Description of the task: Return all of the data exactly, with nothing left out but the pictures.

- - - -

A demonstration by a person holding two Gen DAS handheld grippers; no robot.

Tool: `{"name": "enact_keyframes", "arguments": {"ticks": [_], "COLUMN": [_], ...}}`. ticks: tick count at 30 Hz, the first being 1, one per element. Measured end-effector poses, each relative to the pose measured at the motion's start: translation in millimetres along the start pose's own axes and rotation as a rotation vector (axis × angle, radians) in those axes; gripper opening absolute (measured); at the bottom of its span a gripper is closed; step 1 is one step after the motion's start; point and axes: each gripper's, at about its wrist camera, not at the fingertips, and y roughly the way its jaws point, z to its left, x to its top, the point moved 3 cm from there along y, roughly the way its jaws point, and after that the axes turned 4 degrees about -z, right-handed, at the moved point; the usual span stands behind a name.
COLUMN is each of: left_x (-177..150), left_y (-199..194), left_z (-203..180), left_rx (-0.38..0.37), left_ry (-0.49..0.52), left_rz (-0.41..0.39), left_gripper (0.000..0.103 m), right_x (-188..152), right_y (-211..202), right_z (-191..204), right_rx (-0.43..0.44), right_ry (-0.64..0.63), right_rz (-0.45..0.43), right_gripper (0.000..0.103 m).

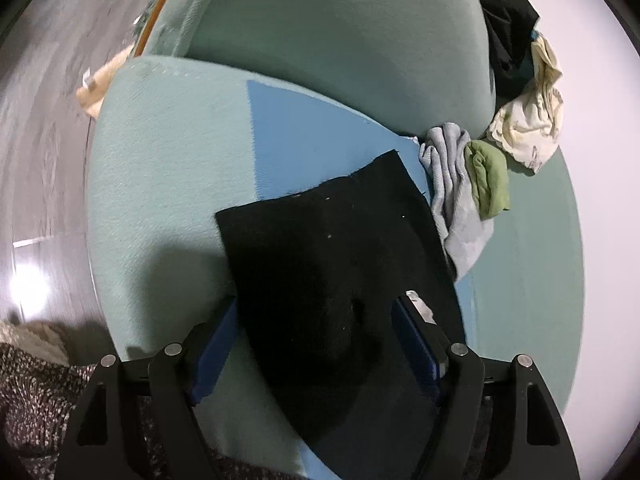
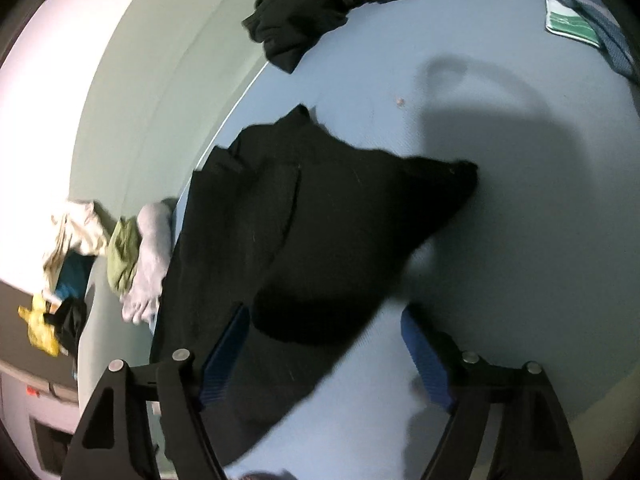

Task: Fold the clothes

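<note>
Black garment point(image 2: 320, 240) lies flat on the blue sheet point(image 2: 500, 240), long axis running away between both grippers' spread jaws.

Home bedroom: bed w/ blue sheet point(image 2: 500, 240), teal pillows point(image 1: 340, 40), loose clothes pile point(image 1: 528, 120), wood-look floor point(image 1: 44, 120).
</note>
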Motion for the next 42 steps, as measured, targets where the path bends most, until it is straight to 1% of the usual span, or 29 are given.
{"name": "enact_keyframes", "arguments": {"ticks": [1, 2, 3, 4, 5, 6, 8, 9, 11, 14, 15, 16, 18, 21, 24, 29, 31, 32, 33, 35, 36, 38, 42], "left_x": [0.3, 0.7, 1.0, 1.1, 3.1, 4.3, 6.3, 6.7, 7.8, 13.9, 16.6, 18.5, 19.5, 13.7, 15.5, 27.4, 31.7, 33.3, 35.4, 40.8, 43.0, 46.5, 51.5], "left_y": [1.1, 3.1, 6.3, 8.3, 9.2, 7.7, 3.6, 0.8, -5.9, -19.9, -25.5, -32.2, -45.4, -62.6, -67.3, -59.8, -55.7, -53.7, -52.7, -51.5, -50.0, -44.9, -28.8], "left_z": [0.1, 1.0, 3.8, 7.6, 13.6, 18.2, 26.5, 26.2, 23.0, 20.1, 20.0, 19.5, 19.3, 22.2, 16.3, -7.3, -15.6, -18.3, -19.8, -24.4, -27.6, -34.6, -46.1], "left_rx": [0.007, 0.015, 0.023, 0.012, -0.013, -0.031, -0.062, -0.072, -0.084, -0.138, -0.152, -0.146, -0.130, -0.134, -0.166, -0.237, -0.287, -0.320, -0.334, -0.326, -0.322, -0.327, -0.307], "left_ry": [-0.005, -0.011, -0.024, -0.042, -0.076, -0.095, -0.127, -0.112, -0.064, -0.049, -0.042, -0.008, 0.062, 0.109, 0.092, 0.016, -0.035, -0.065, -0.090, -0.085, -0.081, -0.088, -0.106], "left_rz": [-0.006, -0.004, 0.014, 0.034, 0.061, 0.078, 0.108, 0.122, 0.149, 0.220, 0.240, 0.252, 0.277, 0.331, 0.358, 0.394, 0.425, 0.455, 0.477, 0.483, 0.486, 0.504, 0.506], "left_gripper": [0.065, 0.046, 0.027, 0.022, 0.019, 0.015, 0.013, 0.012, 0.012, 0.012, 0.012, 0.012, 0.012, 0.012, 0.012, 0.012, 0.012, 0.012, 0.012, 0.012, 0.012, 0.012, 0.012], "right_x": [2.7, 4.4, 5.6, 6.1, 6.4, 6.1, 5.6, 5.4, 5.6, 5.0, 2.8, -1.1, -11.8, -27.7, -28.7, -5.3, 4.7, 8.8, 12.7, 20.0, 22.3, 26.2, 38.6], "right_y": [3.7, 6.8, 10.2, 13.1, 12.4, 9.0, 1.7, -4.3, -20.7, -51.4, -63.5, -75.0, -96.6, -115.1, -120.4, -119.4, -120.5, -119.0, -117.7, -115.7, -115.8, -113.6, -97.5], "right_z": [3.6, 6.5, 11.0, 16.1, 17.7, 17.3, 15.7, 13.3, 9.6, 11.4, 11.3, 8.2, -3.9, -20.9, -26.3, 0.9, 8.5, 11.4, 12.0, 13.2, 14.8, 21.0, 42.5], "right_rx": [-0.029, -0.063, -0.098, -0.127, -0.132, -0.117, -0.085, -0.058, 0.008, 0.051, 0.058, 0.060, 0.058, 0.047, 0.045, 0.078, 0.090, 0.102, 0.114, 0.132, 0.132, 0.126, 0.099], "right_ry": [-0.003, -0.010, -0.019, -0.033, -0.042, -0.041, -0.032, -0.007, 0.054, 0.067, 0.051, 0.040, 0.035, 0.069, 0.094, 0.051, 0.047, 0.065, 0.093, 0.139, 0.141, 0.137, 0.110], "right_rz": [-0.004, -0.007, -0.012, -0.017, -0.013, -0.005, 0.011, 0.020, 0.024, -0.007, -0.015, -0.008, 0.031, 0.066, 0.074, 0.034, 0.024, 0.025, 0.027, 0.028, 0.022, 0.015, 0.015], "right_gripper": [0.082, 0.075, 0.058, 0.051, 0.042, 0.030, 0.020, 0.018, 0.016, 0.016, 0.016, 0.016, 0.016, 0.016, 0.016, 0.016, 0.016, 0.016, 0.016, 0.016, 0.016, 0.016, 0.016]}}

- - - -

Answer box:
A demonstration by a person holding two Gen DAS handheld grippers; no robot.

Tool: `{"name": "enact_keyframes", "arguments": {"ticks": [_], "COLUMN": [_], ...}}`. ticks: tick count at 30 Hz, the first being 1, one per element. Measured end-effector poses, each relative to the pose measured at the motion's start: translation in millimetres along the start pose's own axes and rotation as a rotation vector (axis × angle, radians) in those axes; gripper opening absolute (measured); at the bottom of its span a gripper is closed; step 1 is one step after the motion's start; point and axes: each gripper's, at about its wrist camera, not at the fingertips, and y roughly the way its jaws point, z to its left, x to its top, the point moved 3 cm from there along y, roughly the way its jaws point, and after that the axes turned 4 degrees about -z, right-handed, at the moved point; the usual span stands behind a name.
COLUMN is each of: left_x (-177..150), left_y (-199..194), left_z (-203..180), left_rx (-0.38..0.37), left_ry (-0.49..0.52), left_rz (-0.41..0.39), left_gripper (0.000..0.103 m), right_x (-188..152), right_y (-211..202), right_z (-191..204), right_rx (-0.43..0.44), right_ry (-0.64..0.63), right_rz (-0.45..0.43), right_gripper (0.000..0.103 m).


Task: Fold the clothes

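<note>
Black garment point(image 2: 320, 240) lies flat on the blue sheet point(image 2: 500, 240), long axis running away between both grippers' spread jaws.

Home bedroom: bed w/ blue sheet point(image 2: 500, 240), teal pillows point(image 1: 340, 40), loose clothes pile point(image 1: 528, 120), wood-look floor point(image 1: 44, 120).
</note>
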Motion for the next 42 steps, as measured, targets where the path bends most, until it is straight to 1% of the usual span, or 29 are given.
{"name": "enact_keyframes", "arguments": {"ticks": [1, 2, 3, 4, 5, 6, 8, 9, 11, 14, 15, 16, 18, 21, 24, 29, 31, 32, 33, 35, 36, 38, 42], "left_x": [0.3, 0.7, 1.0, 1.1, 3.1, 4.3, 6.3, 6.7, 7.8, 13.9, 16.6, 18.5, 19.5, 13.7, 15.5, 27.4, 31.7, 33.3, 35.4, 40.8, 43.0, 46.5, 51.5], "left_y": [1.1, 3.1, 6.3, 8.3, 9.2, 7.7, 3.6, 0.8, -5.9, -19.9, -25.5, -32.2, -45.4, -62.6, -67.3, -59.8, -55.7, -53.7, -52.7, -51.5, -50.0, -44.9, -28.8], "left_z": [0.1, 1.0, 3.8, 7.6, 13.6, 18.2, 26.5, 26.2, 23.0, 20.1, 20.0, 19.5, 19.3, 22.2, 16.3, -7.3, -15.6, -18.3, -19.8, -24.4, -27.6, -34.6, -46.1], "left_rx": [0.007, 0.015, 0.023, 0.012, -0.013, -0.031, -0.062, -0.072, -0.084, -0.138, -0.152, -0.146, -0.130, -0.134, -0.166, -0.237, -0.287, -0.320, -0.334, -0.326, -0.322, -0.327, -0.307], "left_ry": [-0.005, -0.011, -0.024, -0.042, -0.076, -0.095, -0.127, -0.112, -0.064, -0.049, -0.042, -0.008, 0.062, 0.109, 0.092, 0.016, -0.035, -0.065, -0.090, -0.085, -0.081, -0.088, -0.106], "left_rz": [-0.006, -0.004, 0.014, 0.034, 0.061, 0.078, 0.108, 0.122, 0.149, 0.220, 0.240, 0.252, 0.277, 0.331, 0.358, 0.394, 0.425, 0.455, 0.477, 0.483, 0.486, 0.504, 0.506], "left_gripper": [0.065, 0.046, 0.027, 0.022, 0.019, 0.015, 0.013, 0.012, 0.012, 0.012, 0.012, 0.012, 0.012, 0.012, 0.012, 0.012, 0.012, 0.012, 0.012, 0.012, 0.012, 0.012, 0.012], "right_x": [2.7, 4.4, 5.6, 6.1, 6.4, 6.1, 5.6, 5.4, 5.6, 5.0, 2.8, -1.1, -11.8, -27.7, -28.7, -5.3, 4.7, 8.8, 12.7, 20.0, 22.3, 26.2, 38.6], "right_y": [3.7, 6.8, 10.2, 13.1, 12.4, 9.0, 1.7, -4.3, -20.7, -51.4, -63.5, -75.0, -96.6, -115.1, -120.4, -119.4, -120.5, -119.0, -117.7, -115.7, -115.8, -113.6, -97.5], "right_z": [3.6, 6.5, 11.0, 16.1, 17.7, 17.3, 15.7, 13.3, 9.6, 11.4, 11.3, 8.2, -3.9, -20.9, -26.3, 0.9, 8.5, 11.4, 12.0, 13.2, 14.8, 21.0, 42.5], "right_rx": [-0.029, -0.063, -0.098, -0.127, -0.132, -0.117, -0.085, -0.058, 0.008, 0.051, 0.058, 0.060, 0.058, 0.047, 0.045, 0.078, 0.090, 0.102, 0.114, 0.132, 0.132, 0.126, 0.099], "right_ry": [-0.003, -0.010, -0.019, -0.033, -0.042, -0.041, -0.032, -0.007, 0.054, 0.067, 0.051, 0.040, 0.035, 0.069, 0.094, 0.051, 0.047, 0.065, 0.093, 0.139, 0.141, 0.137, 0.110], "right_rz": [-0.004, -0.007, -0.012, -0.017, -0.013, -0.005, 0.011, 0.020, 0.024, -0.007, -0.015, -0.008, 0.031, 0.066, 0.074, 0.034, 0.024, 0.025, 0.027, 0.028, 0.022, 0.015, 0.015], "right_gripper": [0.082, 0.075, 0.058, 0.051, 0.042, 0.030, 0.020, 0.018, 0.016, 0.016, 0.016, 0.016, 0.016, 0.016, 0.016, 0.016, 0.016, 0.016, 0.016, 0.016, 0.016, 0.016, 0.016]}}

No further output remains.